● THE TASK: Copy exactly the lines of the material below, starting with the first and including the line that holds "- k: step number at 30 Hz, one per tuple".

● RECORDED INFORMATION:
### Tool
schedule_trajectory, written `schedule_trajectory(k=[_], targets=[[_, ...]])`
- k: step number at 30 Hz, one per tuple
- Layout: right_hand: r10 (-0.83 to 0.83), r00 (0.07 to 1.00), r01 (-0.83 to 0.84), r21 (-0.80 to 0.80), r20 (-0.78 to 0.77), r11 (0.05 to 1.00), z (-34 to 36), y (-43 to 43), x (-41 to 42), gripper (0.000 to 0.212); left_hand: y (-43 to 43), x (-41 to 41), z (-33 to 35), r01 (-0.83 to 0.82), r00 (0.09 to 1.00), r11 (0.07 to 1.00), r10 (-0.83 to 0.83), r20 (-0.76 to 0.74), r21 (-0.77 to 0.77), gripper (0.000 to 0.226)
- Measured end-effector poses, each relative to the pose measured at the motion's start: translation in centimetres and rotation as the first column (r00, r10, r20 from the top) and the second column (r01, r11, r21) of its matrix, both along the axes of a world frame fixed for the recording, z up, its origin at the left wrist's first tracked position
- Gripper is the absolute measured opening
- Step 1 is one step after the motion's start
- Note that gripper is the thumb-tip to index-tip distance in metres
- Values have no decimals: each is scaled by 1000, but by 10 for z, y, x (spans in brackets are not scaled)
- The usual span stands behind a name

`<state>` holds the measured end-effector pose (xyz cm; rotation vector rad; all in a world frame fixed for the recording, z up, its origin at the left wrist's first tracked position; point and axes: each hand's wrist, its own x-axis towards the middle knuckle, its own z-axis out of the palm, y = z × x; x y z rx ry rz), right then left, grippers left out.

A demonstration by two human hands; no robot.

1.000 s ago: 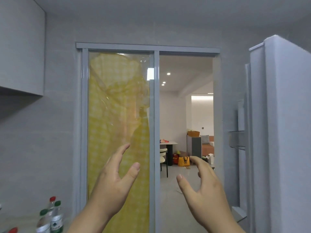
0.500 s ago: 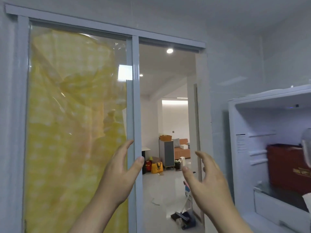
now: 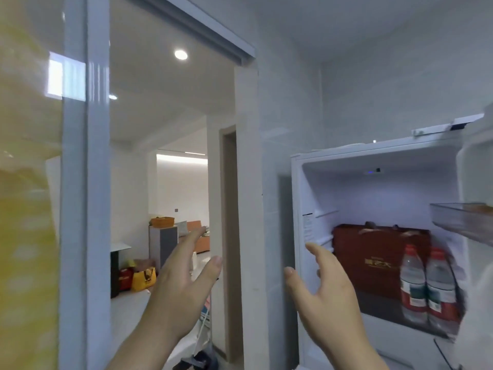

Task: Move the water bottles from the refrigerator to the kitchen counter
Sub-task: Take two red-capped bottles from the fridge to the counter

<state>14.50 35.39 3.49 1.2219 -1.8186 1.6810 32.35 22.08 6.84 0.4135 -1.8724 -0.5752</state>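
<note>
Step in hand, by my reading: the reach into the open refrigerator for another pair of bottles. Nothing is carried at present.

Left hand (image 3: 181,284): raised in front of the doorway, palm turned inward, fingers spread wide and thumb out. Empty. It is well left of the refrigerator (image 3: 373,161).

Right hand (image 3: 324,292): also raised, fingers loosely splayed, holding nothing. Fingertips overlap the refrigerator's left inner wall in view; contact cannot be told.

Two water bottles (image 3: 426,284), red caps and red labels, stand upright side by side at the right of the shelf, in front of a dark red box (image 3: 373,257).

Next move likely calls for both hands to travel right and inward, one around each bottle.
</note>
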Motion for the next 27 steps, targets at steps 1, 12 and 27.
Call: schedule_trajectory(k=[1,12,27], targets=[[-27,1000,27,-2,6,1000,-4,-7,-14,65,-11,-17,-2,28,1000,1000,-28,0,-6,53],[-298,951,297,19,83,955,-23,-47,-166,68,-89,-209,-25,273,962,962,-273,21,9,60],[-720,679,705,147,140,693,-45,-18,-333,63,-86,-497,-55,754,645,624,-762,-57,204,54]])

● REPLY:
### Tool
schedule_trajectory, written `schedule_trajectory(k=[_], targets=[[_, ...]])`
- k: step number at 30 Hz, one per tuple

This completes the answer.